Recorded information section start

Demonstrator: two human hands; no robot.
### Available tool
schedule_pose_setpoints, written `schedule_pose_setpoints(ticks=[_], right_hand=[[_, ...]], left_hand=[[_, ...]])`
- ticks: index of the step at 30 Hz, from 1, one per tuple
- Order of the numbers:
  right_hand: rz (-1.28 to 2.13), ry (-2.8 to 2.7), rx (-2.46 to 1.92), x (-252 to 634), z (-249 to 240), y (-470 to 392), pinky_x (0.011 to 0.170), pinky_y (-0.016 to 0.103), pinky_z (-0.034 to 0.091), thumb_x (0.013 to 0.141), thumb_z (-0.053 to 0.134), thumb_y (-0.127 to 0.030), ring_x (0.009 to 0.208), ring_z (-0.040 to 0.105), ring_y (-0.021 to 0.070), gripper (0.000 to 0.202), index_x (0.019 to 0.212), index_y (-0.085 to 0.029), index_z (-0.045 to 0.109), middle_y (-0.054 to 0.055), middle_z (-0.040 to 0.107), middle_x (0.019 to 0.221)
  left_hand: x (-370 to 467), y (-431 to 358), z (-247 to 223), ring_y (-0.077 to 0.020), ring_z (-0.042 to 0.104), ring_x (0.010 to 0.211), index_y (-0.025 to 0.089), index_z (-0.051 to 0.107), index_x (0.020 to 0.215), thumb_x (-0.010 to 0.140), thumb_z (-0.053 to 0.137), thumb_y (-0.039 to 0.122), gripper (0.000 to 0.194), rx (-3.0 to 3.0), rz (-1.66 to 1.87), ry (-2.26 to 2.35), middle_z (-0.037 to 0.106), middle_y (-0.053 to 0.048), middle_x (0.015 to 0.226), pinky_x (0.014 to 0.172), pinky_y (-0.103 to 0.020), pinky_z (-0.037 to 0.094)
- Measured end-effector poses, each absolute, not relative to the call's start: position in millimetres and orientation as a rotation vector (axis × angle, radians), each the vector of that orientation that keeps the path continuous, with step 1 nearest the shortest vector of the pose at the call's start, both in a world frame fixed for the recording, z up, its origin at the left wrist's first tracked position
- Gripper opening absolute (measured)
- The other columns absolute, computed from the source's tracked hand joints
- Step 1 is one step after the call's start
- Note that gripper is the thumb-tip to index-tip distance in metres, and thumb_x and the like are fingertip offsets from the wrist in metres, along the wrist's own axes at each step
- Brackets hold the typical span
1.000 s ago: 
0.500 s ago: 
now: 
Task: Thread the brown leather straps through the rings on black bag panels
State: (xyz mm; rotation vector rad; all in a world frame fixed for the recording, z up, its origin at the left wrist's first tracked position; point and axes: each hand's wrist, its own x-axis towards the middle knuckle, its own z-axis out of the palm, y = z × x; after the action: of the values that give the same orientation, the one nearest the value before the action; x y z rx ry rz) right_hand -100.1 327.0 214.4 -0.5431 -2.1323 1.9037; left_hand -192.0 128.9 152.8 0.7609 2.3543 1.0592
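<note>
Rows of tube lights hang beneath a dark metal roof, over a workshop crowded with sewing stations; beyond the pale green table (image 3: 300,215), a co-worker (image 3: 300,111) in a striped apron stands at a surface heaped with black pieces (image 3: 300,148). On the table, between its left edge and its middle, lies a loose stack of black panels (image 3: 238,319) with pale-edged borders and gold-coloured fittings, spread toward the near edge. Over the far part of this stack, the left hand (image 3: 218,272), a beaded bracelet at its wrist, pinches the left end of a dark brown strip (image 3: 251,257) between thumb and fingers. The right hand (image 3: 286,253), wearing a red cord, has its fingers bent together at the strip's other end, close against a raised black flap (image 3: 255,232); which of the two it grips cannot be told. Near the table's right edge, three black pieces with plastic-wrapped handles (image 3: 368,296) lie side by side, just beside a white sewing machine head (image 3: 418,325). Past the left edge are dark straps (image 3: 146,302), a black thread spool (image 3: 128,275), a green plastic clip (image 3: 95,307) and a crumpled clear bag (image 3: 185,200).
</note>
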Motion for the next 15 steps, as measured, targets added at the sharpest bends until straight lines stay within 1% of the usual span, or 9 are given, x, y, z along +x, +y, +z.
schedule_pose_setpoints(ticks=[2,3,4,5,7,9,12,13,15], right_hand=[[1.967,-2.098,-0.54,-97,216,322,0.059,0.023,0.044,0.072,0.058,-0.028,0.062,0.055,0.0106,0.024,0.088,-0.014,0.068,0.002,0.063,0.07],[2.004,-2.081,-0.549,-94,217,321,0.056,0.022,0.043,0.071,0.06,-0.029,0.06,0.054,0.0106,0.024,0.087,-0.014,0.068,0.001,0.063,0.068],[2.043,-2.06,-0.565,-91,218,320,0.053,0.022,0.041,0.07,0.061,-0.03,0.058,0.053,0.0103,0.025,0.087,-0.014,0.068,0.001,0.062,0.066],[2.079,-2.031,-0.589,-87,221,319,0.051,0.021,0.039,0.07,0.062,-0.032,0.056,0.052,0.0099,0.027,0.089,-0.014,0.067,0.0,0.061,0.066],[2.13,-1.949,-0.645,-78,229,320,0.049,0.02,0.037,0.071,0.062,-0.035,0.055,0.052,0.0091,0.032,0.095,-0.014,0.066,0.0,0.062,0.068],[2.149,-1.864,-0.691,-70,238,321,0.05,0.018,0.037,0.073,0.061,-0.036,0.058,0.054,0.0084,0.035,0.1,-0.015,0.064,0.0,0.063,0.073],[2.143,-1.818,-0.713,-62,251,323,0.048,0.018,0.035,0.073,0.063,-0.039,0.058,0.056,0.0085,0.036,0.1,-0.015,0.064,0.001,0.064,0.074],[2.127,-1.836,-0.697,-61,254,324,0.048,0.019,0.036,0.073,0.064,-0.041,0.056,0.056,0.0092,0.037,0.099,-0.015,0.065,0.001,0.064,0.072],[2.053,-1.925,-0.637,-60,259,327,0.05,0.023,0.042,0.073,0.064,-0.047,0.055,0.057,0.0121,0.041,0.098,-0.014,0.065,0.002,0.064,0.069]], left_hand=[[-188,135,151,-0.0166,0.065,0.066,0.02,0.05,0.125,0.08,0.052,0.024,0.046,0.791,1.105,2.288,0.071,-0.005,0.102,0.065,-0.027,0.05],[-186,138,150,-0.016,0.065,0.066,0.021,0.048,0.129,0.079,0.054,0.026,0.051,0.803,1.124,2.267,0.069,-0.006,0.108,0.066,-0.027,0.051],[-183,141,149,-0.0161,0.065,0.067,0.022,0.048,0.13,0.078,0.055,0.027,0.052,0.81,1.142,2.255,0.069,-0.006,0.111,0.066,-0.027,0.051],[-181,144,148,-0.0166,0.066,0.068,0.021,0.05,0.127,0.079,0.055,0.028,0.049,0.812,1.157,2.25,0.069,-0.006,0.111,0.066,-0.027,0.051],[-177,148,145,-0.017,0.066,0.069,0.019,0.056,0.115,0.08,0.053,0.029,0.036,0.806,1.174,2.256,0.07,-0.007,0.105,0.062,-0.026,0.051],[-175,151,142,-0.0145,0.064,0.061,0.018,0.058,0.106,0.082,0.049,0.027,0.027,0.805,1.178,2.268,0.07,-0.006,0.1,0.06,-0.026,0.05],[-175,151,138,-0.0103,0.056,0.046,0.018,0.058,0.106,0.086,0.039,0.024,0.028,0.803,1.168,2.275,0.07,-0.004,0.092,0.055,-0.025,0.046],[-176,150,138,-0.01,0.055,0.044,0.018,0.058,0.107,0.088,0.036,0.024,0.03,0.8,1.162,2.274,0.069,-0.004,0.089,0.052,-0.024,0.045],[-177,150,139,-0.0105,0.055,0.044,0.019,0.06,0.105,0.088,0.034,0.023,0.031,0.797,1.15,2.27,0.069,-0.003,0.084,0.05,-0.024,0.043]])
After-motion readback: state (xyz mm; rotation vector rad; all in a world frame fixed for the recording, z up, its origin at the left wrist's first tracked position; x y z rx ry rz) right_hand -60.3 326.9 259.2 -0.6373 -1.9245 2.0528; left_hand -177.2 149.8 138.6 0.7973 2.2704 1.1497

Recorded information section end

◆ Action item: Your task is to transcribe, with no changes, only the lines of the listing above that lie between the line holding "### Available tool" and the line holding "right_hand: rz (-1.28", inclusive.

◆ Task answer:
### Available tool
schedule_pose_setpoints, written `schedule_pose_setpoints(ticks=[_], right_hand=[[_, ...]], left_hand=[[_, ...]])`
- ticks: index of the step at 30 Hz, from 1, one per tuple
- Order of the numbers:
  right_hand: rz (-1.28 to 2.13), ry (-2.8 to 2.7), rx (-2.46 to 1.92), x (-252 to 634), z (-249 to 240), y (-470 to 392), pinky_x (0.011 to 0.170), pinky_y (-0.016 to 0.103), pinky_z (-0.034 to 0.091), thumb_x (0.013 to 0.141), thumb_z (-0.053 to 0.134), thumb_y (-0.127 to 0.030), ring_x (0.009 to 0.208), ring_z (-0.040 to 0.105), ring_y (-0.021 to 0.070), gripper (0.000 to 0.202), index_x (0.019 to 0.212), index_y (-0.085 to 0.029), index_z (-0.045 to 0.109), middle_y (-0.054 to 0.055), middle_z (-0.040 to 0.107), middle_x (0.019 to 0.221)

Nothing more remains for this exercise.